Especialistas de la Universidad de Guadalajara alertaron sobre la existencia de al menos 600 puntos vulnerables a inundaciones en el Área Metropolitana de Guadalajara, de los cuales alrededor de 200 son considerados de alto riesgo, lo que representa un importante desafío para la seguridad de habitantes y visitantes durante la próxima Copa del Mundo.
- Los académicos señalaron que la preocupación principal se concentra en las vialidades de acceso a las sedes mundialistas, ya que las lluvias suelen presentarse durante la tarde y noche, justo cuando se registra mayor movilidad de aficionados hacia los estadios o al término de los encuentros.
Entre las zonas que requieren especial atención destacan los pasos a desnivel y accesos cercanos al Estadio Akron, particularmente el ubicado sobre avenida del Bajío, así como diversos puntos conflictivos en Periférico, avenida Vallarta y el retorno hacia el ITESO.

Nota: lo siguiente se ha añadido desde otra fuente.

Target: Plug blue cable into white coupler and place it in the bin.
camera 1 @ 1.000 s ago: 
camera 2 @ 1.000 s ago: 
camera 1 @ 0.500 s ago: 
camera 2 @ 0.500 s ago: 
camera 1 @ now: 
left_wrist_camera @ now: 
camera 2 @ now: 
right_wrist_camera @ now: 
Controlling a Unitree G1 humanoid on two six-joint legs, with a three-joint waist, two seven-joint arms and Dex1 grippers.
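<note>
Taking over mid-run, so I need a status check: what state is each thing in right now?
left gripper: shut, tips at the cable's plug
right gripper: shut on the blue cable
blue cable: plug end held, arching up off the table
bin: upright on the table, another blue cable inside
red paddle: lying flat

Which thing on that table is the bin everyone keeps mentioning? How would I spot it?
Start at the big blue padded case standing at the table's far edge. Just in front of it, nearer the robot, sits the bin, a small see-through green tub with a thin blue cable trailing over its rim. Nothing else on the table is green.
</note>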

La especialista María del Rocío Castillo explicó que junio históricamente es uno de los meses con mayor precipitación en la región, lo que incrementa la posibilidad de inundaciones repentinas. Advirtió que los turistas podrían enfrentar mayores riesgos al no conocer las zonas donde el agua suele acumularse de forma rápida e inesperada.

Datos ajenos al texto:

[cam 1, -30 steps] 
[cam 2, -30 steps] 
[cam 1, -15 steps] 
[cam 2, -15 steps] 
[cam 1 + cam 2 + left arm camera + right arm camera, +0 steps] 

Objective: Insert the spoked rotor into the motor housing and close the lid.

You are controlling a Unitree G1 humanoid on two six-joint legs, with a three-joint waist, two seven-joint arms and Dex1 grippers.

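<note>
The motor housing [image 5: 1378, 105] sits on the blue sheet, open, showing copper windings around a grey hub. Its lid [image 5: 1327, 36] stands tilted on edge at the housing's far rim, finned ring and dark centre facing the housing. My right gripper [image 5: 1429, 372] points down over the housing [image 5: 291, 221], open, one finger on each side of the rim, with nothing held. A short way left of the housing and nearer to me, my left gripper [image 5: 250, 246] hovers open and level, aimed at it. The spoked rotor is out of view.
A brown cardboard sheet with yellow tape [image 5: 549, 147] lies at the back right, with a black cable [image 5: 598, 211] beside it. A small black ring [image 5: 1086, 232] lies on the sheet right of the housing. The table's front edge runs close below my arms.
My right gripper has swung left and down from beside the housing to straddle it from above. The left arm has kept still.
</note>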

Actualmente, la ciudad registra entre 30 y 40 nuevos puntos de inundación cada año, situación que obliga a reforzar el monitoreo y diseñar rutas seguras para eventos masivos.
Durante cada temporada de lluvias se reportan entre 15 y 25 incidentes severos que afectan importantes vialidades como López Mateos, Periférico, Juan Gil Preciado, Guadalupe, Federalismo, Colón, Camino Real a Colima y Lázaro Cárdenas, provocando afectaciones que van desde vehículos atrapados y suspensión del transporte público hasta daños a viviendas e incluso pérdidas humanas.
Ante este panorama, los investigadores urgieron a las autoridades a implementar soluciones de fondo, como frenar el crecimiento urbano desordenado en zonas altas, fomentar sistemas de captación e infiltración pluvial y construir infraestructura especializada como parques esponja, vasos reguladores y áreas de absorción.
También propusieron reformas normativas más estrictas para exigir estudios de impacto hídrico en nuevos desarrollos y reducir el uso excesivo de concreto, con el objetivo de disminuir la escorrentía superficial que agrava las inundaciones en la ciudad.